No último texto, foi feita uma analogia didática a partir do que aconteceria se o mundo não tivesse regras, ou seja, limites sociais e legais. Muitas vezes, trazemos grandes reflexões de forma abstrata e complexa, quando a simplicidade pode ser um caminho mais fácil para entender o tema, ainda mais quando o assunto é tão complexo e precisa ser analisado com todo o cuidado e respeito que se exige.
Quando falamos sobre estabelecer limites ou mantê-los, independentemente da idade, da situação ou do contexto, estamos falando de delimitar até onde nós e os outros podemos transitar por entre as relações. Não se trata de rejeição, e sim de ordem. Não é sobre esconder processos, evitar entrar em contato com os outros ou manter relações rasas; é justamente sobre se conhecer ao ponto de saber quais superfícies suportam certos pesos e quais precisam ser tratadas com cuidado.
Um indivíduo que conhece e respeita seus limites é alguém que não aceita menos do que merece, e que sabe que colocar ordem nas relações não é uma afronta contra o Outro, apenas um ato de respeito a todos os envolvidos.
Estabelecer limites não se trata de ser grosseiro ou invasivo; é uma forma clara e não violenta de comunicação, que também representa um filtro extremamente eficiente sobre quem nos respeita e quem se aproveita de nós. A resposta do outro sobre a linha que colocamos nos faz perceber como somos vistos e qual é o lugar que nossa relação com aquela pessoa ocupa para ela. Afinal de contas, se alguém se importa conosco e preza pelo nosso bem-estar, quando verbalizamos um incômodo ou algo que não queremos fazer, essa pessoa há de respeitar e não levar para o pessoal.
Em contrapartida, no momento em que a pessoa se utiliza de subterfúgios e pretextos para menosprezar nossos limites, nossos sentimentos e comportamentos, ela, na verdade, tem essa visão a nosso respeito como um todo.

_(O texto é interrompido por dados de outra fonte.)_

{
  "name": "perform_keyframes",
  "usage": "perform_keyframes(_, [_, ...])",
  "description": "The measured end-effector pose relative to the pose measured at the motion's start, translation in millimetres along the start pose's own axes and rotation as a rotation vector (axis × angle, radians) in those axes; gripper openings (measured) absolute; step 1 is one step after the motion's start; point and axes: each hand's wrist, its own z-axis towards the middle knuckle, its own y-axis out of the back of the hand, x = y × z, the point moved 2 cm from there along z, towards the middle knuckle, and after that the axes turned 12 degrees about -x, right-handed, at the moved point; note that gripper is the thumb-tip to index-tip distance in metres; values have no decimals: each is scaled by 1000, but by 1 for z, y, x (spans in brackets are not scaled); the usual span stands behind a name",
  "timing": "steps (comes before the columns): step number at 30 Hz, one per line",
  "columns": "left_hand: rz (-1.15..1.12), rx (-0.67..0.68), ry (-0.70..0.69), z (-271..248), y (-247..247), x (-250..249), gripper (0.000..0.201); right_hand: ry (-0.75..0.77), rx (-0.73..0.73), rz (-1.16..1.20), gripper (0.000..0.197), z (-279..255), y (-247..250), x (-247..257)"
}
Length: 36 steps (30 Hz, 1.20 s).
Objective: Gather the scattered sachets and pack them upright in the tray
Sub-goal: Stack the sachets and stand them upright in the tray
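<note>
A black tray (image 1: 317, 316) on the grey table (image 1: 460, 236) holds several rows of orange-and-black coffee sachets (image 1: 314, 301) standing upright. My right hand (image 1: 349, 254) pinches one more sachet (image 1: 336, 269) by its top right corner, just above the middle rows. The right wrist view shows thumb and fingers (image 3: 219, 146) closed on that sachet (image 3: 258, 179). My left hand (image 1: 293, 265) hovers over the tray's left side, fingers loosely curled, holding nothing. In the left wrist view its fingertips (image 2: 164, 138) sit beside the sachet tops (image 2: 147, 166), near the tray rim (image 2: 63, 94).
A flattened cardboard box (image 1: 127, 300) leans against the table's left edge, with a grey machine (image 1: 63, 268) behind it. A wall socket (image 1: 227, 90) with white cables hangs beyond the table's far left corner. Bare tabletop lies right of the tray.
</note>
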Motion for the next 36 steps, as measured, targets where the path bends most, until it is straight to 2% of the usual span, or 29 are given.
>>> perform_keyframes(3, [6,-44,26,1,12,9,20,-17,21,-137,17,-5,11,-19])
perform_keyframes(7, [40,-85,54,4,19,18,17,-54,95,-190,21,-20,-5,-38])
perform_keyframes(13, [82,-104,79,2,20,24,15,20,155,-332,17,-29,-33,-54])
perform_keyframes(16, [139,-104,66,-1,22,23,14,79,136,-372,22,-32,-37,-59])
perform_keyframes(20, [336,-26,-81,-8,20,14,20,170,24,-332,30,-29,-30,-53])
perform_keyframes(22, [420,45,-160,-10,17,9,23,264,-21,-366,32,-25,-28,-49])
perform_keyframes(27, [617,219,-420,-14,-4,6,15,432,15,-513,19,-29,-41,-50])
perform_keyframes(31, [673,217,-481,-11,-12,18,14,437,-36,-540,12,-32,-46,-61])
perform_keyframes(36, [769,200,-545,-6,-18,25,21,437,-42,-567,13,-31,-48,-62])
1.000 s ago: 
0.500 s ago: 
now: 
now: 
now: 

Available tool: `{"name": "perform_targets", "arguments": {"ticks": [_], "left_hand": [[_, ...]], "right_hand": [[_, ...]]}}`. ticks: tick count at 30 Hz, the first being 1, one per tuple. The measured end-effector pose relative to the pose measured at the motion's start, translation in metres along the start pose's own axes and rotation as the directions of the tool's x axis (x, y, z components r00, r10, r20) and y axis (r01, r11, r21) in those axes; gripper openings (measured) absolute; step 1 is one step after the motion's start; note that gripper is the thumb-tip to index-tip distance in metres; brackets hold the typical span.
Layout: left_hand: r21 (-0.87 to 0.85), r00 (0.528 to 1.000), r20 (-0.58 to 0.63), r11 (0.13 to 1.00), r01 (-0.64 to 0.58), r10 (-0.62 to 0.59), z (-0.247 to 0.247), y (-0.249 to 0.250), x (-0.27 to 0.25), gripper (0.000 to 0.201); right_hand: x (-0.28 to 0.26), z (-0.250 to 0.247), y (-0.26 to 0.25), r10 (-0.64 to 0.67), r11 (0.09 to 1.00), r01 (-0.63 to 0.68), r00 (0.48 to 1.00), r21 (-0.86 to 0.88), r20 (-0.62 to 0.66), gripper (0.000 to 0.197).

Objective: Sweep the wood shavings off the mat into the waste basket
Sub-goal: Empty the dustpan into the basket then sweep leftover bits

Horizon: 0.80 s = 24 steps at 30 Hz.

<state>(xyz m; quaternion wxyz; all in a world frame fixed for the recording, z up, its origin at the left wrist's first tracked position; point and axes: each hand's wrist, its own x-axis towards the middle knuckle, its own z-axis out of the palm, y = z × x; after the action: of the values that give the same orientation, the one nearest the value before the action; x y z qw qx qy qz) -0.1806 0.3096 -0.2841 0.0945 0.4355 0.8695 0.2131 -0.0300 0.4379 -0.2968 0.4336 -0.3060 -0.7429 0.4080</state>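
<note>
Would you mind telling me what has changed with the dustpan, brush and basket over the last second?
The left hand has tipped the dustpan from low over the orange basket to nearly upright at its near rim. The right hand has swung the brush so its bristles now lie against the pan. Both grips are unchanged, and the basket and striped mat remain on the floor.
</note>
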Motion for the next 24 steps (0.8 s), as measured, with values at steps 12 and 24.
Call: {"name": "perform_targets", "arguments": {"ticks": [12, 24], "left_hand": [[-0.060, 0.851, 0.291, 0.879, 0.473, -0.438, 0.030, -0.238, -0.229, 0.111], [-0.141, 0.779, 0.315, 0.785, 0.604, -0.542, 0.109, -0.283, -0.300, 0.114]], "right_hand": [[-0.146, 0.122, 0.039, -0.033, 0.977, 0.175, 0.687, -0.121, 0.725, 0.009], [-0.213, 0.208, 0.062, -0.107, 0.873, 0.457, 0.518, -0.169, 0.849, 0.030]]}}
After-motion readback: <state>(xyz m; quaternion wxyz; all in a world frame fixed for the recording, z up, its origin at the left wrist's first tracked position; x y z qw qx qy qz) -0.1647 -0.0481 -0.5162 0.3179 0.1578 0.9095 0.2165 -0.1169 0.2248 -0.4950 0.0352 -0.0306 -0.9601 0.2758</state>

Existe uma relutância em manifestar os limites, pois manter nossas decisões pode ser assustador e representar, num primeiro momento, uma tomada ativa na iniciativa de ficarmos sozinhos, especialmente se estivermos em relações que nos esvaziam e fazem com que nossos limites pareçam ser temíveis. No entanto, o esvaziamento existencial que tais relações tóxicas nos proporcionam faz com que tenhamos um cansaço mental tão grande que chega ao ponto em que ficarmos propriamente sozinhos parece ser algo muito pior do que realmente é.
É importante mencionar também o fato de que, ao não colocarmos limites às claras nas relações e nos permitirmos ser usados, estamos também contribuindo para este sentimento de vazio existencial, pois abrimos mão de quem somos e isso vem acompanhado de sentimentos como culpa e vergonha, que crescem à medida que não são endereçados e validados.
Estabelecer limites faz parte do processo saudável de desenvolvimento das pessoas como indivíduos plenos e com senso de self formado. Trata-se de um fenômeno que requer prática e flexibilidade mental a ponto de ser analisado de várias maneiras e sempre levado em consideração.
É a partir dos contornos que podemos formar a imagem do desenho, da pintura ou do quadro.